*** Source material Section Begins ***
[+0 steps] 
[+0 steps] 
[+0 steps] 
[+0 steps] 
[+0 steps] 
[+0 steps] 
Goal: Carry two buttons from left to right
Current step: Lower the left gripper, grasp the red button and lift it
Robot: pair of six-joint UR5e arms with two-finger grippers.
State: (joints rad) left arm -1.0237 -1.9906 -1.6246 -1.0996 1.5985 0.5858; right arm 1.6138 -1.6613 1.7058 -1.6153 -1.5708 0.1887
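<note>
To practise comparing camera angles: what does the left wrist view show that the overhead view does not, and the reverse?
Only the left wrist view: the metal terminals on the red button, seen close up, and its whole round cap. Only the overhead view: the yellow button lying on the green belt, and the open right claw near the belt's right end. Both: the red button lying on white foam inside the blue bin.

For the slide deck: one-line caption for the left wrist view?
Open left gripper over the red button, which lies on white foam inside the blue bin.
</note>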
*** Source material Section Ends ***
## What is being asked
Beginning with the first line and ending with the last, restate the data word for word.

## Exercise answer
[+0 steps] 
[+0 steps] 
[+0 steps] 
[+0 steps] 
[+0 steps] 
[+0 steps] 
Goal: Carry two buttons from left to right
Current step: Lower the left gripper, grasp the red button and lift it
Robot: pair of six-joint UR5e arms with two-finger grippers.
State: (joints rad) left arm -1.0237 -1.9906 -1.6246 -1.0996 1.5985 0.5858; right arm 1.6138 -1.6613 1.7058 -1.6153 -1.5708 0.1887
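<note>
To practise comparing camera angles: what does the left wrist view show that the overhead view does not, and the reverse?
Only the left wrist view: the metal terminals on the red button, seen close up, and its whole round cap. Only the overhead view: the yellow button lying on the green belt, and the open right claw near the belt's right end. Both: the red button lying on white foam inside the blue bin.

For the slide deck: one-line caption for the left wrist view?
Open left gripper over the red button, which lies on white foam inside the blue bin.
</note>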

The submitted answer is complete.